Трезвые хорошие отношения… я не боюсь в них какой угодно близости хоть с Антиноем, хоть с Аполлоном Бельведерским, потому что природа странно сотворила меня холодною и бесстрастною на огромно большую часть моей жизни. Я не понимаю этих постоянных огней, тлеющих под пеплом, этих темпераментов вечно трепещущих готовностью страсти. Но время от времени какой-то насмешливый и злобный бес отнимает у меня разум, волю, всю меня подчиняет крикливым требованиям тела и крови, внезапно бунтующей в его жилах. Это налетает именно, как запой, продолжается, как запой, и обрывается, как запой. И, — как запойный пьяница, если не дать ему вина, водки, коньяку, пива, все равно напьется одеколоном, гофманскими каплями, столярным лаком, — так и здесь… Вот я вам рассказывала, как мы, три женщины, зиму здесь зимовали, и как одичала я в холодной тюрьме этой, с грубым, грязным бабьем. Ведь — самки же первобытные. благо сыты и труда нет, а, когда хотят, то и пьяны: кроме животных помыслов ничего на уме, кроме цинических разговоров, да нелепых, скверных сказок о поповнах, попадьях, батраках, ничего на языке в долгие зимние сумерки. Ну-ка, вообразите-ка, что в этакую-то скудоумную и безобразную пустыню врывается вдруг запойный вихрь-то, о котором я говорю… яростный, требовательный, неудержимый. Чего он, без узды-то, без противодействия, наделает? Куда занесет и бросит?.. Трудно бороться против себя в одиночку. Оставайся подле меня в подобные моменты хороший человек с сильным влиянием на меня, хотя бы таким, как у Арины Федотовны, он обуздал бы меня, не позволил бы мне наживать злые раскаяния. Ну, а она не удержница, а пособница. Только бы все было шито и крыто, а то — чем наглее, тем лучше. Она не понимает, как можно отказаться от своей прихоти, если безопасно ее исполнить. — зачем? Какая в том кому польза? Право, мне иногда кажется, что я для нее — то же, что для людей образованных театр с адюльтером или пикантный французский роман. Я забавляю ее. Она знает наизусть все мои увлечения, и это ее любимые воспоминания. Я ее беллетристика. И, конечно, чем больше томов поставлю я в эту ее, так сказать, библиотеку, тем будет ей веселее…

X.

Виктория Павловна умолкла, и мы долго сидели тихо, — я, выжидая, она — что-то гневно припоминая и соображая. Потом лицо ее прояснилось, и она молвила тихо и многозначительно.

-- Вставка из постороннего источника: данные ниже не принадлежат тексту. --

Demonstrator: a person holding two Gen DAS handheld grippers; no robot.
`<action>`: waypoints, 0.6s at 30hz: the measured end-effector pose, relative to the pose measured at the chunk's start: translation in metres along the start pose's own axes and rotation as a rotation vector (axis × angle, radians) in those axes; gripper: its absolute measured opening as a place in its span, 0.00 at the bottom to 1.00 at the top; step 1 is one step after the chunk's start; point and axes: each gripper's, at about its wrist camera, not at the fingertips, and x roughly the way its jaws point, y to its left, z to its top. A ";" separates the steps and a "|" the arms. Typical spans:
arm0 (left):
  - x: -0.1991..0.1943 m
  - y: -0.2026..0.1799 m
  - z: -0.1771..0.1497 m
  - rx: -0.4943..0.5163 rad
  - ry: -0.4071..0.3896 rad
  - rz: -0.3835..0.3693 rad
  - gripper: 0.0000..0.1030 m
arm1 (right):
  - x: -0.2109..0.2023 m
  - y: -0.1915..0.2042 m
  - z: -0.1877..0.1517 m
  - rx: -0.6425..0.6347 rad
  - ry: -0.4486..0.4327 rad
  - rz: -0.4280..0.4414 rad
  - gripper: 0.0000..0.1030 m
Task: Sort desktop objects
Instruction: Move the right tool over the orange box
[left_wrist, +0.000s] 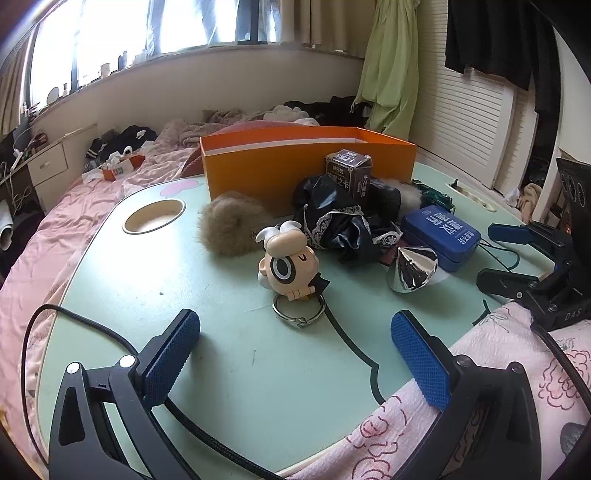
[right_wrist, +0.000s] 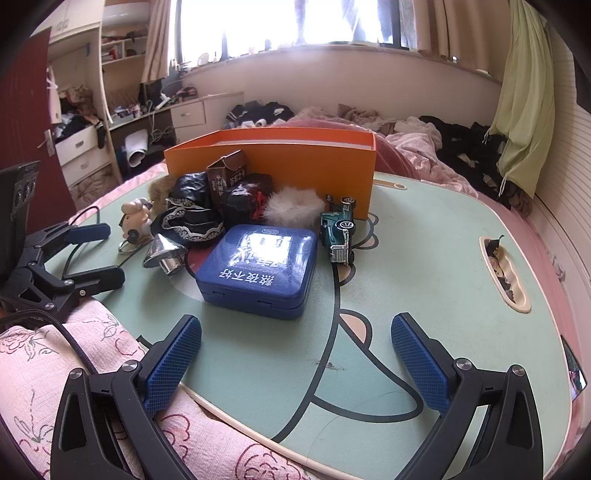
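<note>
On the pale green lap table (left_wrist: 147, 295) stands an orange box (left_wrist: 295, 162), open at the top. In front of it lie a brown fur ball (left_wrist: 229, 223), a cartoon figure keychain (left_wrist: 288, 264) with a metal ring, black lace-trimmed cloth (left_wrist: 343, 221), a dark carton (left_wrist: 349, 171), a silver cone (left_wrist: 412, 267), a blue tin (right_wrist: 258, 267), a white fluff ball (right_wrist: 293, 206) and a green toy car (right_wrist: 338, 230). My left gripper (left_wrist: 295, 354) is open and empty, just short of the keychain. My right gripper (right_wrist: 295, 358) is open and empty, just short of the blue tin.
The table rests on a bed with pink bedding (left_wrist: 22, 277). A round cup hole (left_wrist: 154, 216) sits at the table's left and an oblong slot (right_wrist: 504, 273) with scraps at its right. A black cable (left_wrist: 92, 325) trails over the near left edge.
</note>
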 end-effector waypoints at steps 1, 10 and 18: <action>0.001 0.000 0.000 -0.001 -0.001 0.000 1.00 | 0.001 0.001 0.001 0.001 0.004 -0.011 1.00; 0.000 -0.001 0.000 -0.003 -0.008 -0.002 1.00 | -0.026 -0.018 0.083 0.188 -0.066 -0.010 0.97; 0.000 0.000 0.000 -0.004 -0.010 -0.003 1.00 | 0.074 0.009 0.210 0.187 0.196 0.017 0.97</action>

— Однажды, — вот, после того, как я в актрисах-то побывала, — напала на меня эта подлая запойная полоса. «Он», которому я при этом счастливом случае повисла на шею, увез меня к себе в деревню; прожила я три недели в угаре, — возвращаюсь в Москву, а «он» в деревне остался: техник был, имениями князька одного управлял. Денег слабо было, еду в третьем классе. Настроение духа омерзительнейшее. С техником моим едва простилась, — столь он мне противен стал, вспомнить не могу, — тошнит! Себя — и жаль, и — так бы вот и разорвала! Вообще, глаза бы не глядели на свет и— хоть под поезд головою.